* _INSTRUCTIONS FOR THE TASK_: Would you repeat the whole listing exactly, pictures excluded?

=-=-=

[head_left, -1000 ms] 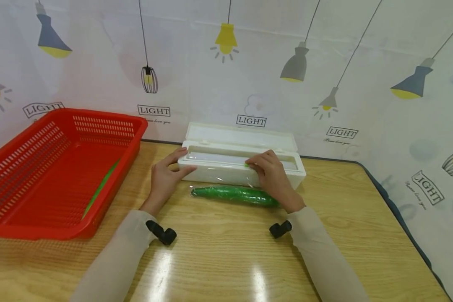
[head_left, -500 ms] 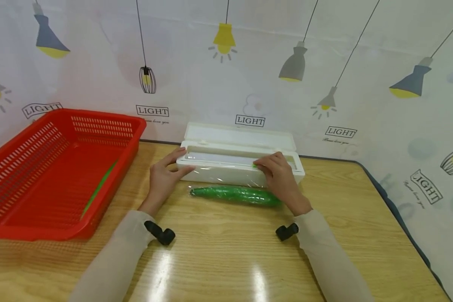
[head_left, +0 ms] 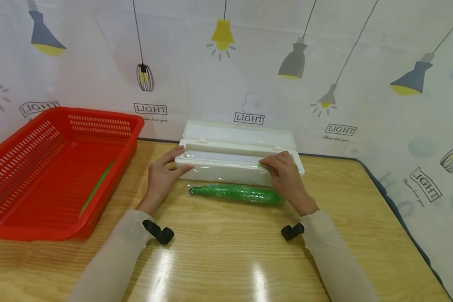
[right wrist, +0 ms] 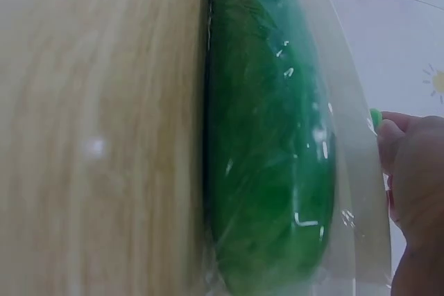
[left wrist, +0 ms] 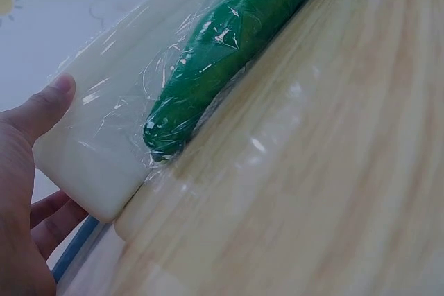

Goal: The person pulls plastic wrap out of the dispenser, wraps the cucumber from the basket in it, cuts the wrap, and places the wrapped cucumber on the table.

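Observation:
A white cling film dispenser box point(head_left: 226, 171) stands near the wall with its lid point(head_left: 238, 133) tipped back. My left hand point(head_left: 162, 176) grips the box's left end, thumb on the front face and fingers behind, as the left wrist view also shows. With thumb and fingertips, my right hand point(head_left: 287, 178) pinches the small green slide cutter point(head_left: 261, 165) on the box's front top edge. In front of the box lies a green cucumber point(head_left: 234, 193) under clear cling film point(left wrist: 104, 102), which runs down from the box. My right hand hides the cucumber's right end in the head view.
A red plastic basket point(head_left: 87, 230) stands at the left, with a long green strip point(head_left: 97, 187) showing at its right inner side. The wooden table point(head_left: 219, 251) reaches a wall sheet point(head_left: 188, 54) printed with lamps close behind the box.
My right hand has slid to the right along the box's front edge with the green slide cutter. The left hand keeps its grip on the left end. The cucumber stays in place.

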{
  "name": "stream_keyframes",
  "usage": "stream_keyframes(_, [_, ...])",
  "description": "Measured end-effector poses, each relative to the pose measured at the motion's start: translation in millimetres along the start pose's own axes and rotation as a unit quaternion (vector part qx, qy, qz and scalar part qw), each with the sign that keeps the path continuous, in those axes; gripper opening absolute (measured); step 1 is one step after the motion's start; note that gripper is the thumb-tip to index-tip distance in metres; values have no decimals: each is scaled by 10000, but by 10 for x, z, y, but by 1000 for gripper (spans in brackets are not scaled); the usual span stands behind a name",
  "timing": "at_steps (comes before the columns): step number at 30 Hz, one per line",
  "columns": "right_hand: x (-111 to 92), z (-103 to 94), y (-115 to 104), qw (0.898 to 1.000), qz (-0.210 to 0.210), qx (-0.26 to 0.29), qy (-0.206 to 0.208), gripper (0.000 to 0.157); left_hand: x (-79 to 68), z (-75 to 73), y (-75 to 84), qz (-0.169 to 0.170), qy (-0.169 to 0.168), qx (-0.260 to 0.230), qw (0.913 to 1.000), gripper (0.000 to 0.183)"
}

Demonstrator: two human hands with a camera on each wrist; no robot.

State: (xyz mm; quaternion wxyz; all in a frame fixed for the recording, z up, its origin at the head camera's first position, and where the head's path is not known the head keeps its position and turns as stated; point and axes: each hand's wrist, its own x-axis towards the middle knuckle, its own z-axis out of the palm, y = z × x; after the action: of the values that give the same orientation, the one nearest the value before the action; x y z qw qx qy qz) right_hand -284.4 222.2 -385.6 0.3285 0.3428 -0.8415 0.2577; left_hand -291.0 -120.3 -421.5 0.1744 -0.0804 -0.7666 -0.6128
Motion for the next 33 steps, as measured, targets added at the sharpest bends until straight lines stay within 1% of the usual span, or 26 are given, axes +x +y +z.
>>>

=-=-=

* _YOUR RESPONSE_:
[head_left, -1000 ms] 
[head_left, -500 ms] 
[head_left, +0 ms] 
[right wrist, +0 ms] 
[left wrist, +0 ms] 

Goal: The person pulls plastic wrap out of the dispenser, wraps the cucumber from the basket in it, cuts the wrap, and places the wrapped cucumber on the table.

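Observation:
A white cling film dispenser box point(head_left: 226, 171) stands near the wall with its lid point(head_left: 238, 133) tipped back. My left hand point(head_left: 162, 176) grips the box's left end, thumb on the front face and fingers behind, as the left wrist view also shows. With thumb and fingertips, my right hand point(head_left: 287, 178) pinches the small green slide cutter point(head_left: 261, 165) on the box's front top edge. In front of the box lies a green cucumber point(head_left: 234, 193) under clear cling film point(left wrist: 104, 102), which runs down from the box. My right hand hides the cucumber's right end in the head view.
A red plastic basket point(head_left: 87, 230) stands at the left, with a long green strip point(head_left: 97, 187) showing at its right inner side. The wooden table point(head_left: 219, 251) reaches a wall sheet point(head_left: 188, 54) printed with lamps close behind the box.
My right hand has slid to the right along the box's front edge with the green slide cutter. The left hand keeps its grip on the left end. The cucumber stays in place.
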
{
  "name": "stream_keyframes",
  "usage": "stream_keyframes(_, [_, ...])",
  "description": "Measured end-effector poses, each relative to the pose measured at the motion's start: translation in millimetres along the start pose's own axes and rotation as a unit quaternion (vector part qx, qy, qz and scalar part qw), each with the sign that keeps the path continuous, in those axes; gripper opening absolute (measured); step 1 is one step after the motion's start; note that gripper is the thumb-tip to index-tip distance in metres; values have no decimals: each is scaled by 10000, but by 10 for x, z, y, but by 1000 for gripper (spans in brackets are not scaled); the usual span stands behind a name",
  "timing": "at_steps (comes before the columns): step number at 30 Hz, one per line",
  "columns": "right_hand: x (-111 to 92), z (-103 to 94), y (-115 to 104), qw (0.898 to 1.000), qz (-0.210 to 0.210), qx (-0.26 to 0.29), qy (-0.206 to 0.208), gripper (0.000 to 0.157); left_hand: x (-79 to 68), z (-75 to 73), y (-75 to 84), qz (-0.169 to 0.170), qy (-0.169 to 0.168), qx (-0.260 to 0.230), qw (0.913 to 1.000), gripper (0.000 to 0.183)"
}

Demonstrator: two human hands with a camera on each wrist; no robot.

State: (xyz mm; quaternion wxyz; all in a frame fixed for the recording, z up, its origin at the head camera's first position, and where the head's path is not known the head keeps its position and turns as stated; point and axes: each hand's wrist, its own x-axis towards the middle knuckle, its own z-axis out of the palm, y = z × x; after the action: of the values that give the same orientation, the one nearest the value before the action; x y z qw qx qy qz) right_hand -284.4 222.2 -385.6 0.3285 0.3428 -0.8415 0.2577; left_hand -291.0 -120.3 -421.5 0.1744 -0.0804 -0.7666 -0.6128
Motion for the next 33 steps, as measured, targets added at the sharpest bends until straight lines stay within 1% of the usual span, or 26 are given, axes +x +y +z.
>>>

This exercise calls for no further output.